## EXERCISE
Your reply should be only the number of lines in the records that contain the word "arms".

(Records from a collection)
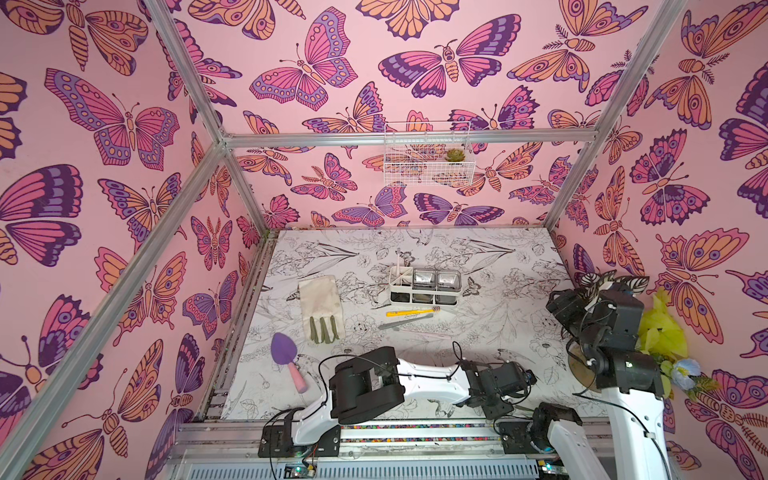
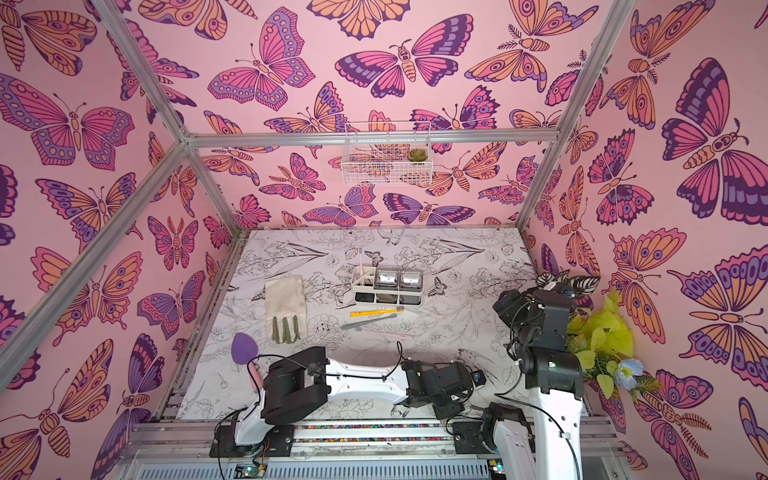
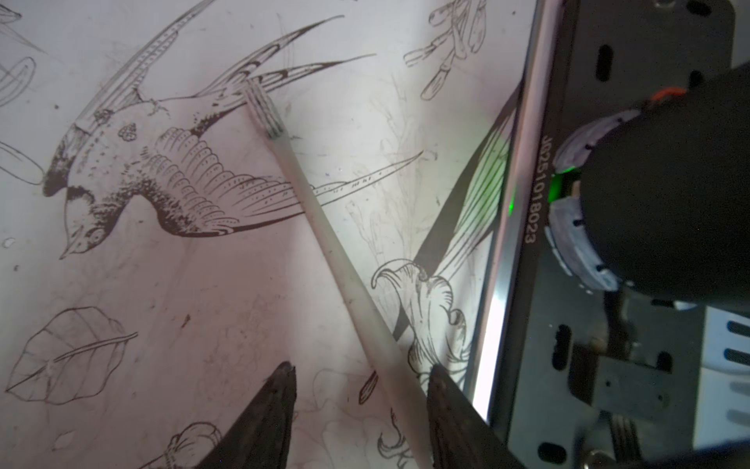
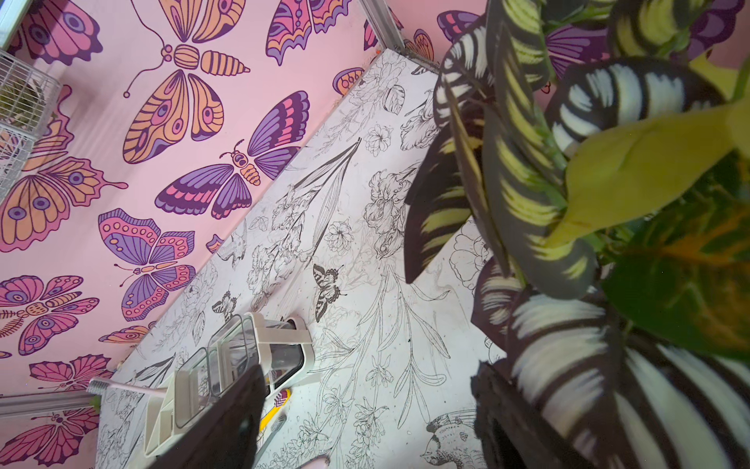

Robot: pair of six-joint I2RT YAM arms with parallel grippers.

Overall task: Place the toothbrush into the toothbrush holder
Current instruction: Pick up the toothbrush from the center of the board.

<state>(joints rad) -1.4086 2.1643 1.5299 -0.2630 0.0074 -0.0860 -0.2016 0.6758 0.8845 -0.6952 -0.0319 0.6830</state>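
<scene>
A white translucent toothbrush (image 3: pixel 320 227) lies flat on the flower-print table by the front rail. My left gripper (image 3: pixel 363 367) is open and low over it. The handle runs between the jaws, close against one finger (image 3: pixel 446 402). The white toothbrush holder (image 1: pixel 424 286) with two clear-grey cups stands mid-table in both top views, and a pale toothbrush (image 1: pixel 397 266) stands upright in its slot. In front of it lie a yellow toothbrush (image 1: pixel 411 311) and a grey toothbrush (image 1: pixel 405 322). My right gripper (image 4: pixel 367 371) hangs open and empty, raised at the right, to the right of the holder (image 4: pixel 284 337).
A cream glove (image 1: pixel 320 307) and a purple trowel (image 1: pixel 286 357) lie on the left. A white wire basket (image 1: pixel 428 153) hangs on the back wall. Striped and yellow-green plants (image 1: pixel 660 328) crowd the right arm. The metal front rail (image 3: pixel 515 203) and the right arm's base (image 3: pixel 649 182) are close to my left gripper.
</scene>
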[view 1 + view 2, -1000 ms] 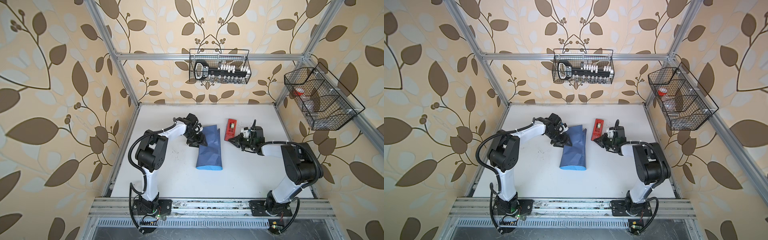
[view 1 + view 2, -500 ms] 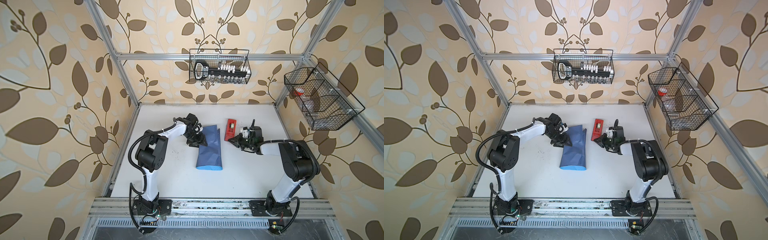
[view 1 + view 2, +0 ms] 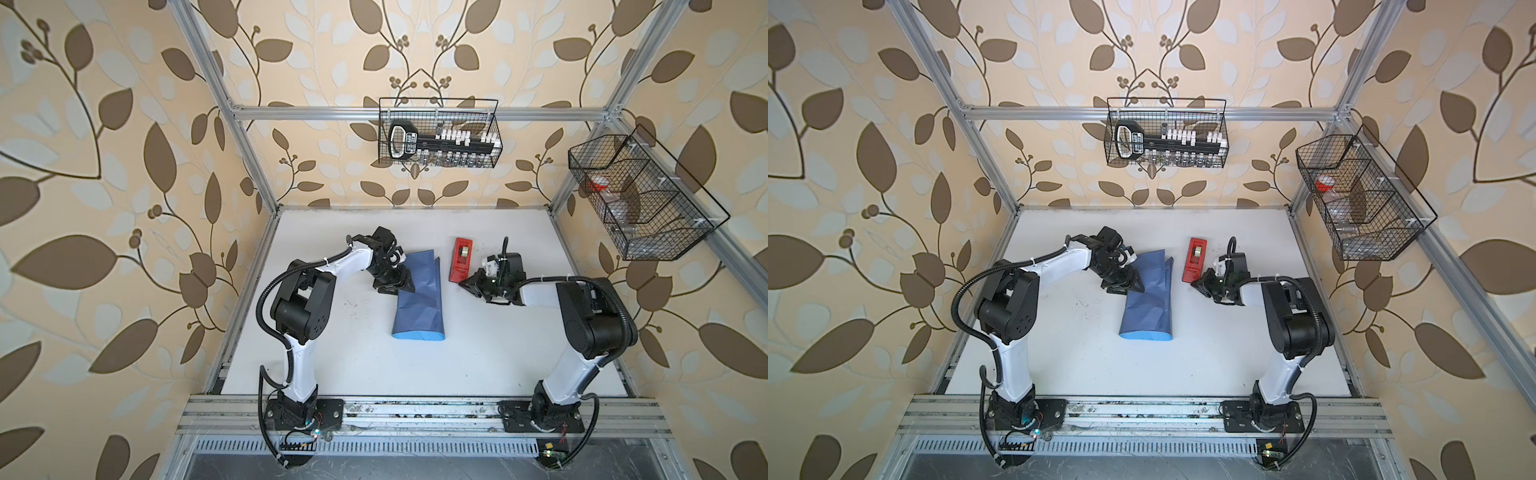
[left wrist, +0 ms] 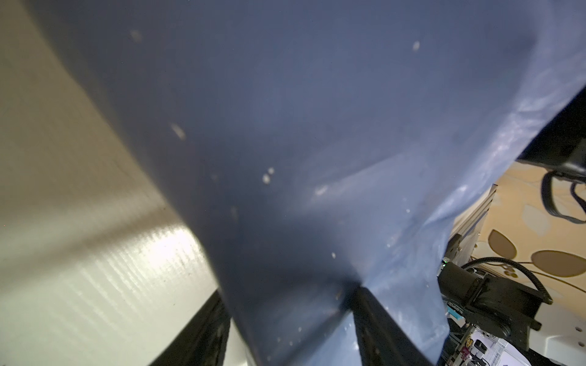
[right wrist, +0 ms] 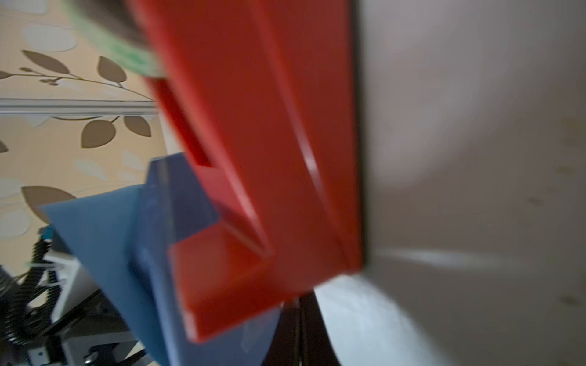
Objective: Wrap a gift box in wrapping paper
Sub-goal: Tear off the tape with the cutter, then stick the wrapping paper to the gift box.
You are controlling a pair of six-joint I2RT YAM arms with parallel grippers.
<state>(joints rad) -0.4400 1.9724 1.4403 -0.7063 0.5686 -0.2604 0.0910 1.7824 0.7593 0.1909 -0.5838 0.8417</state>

## RESULT OF THE TASK
2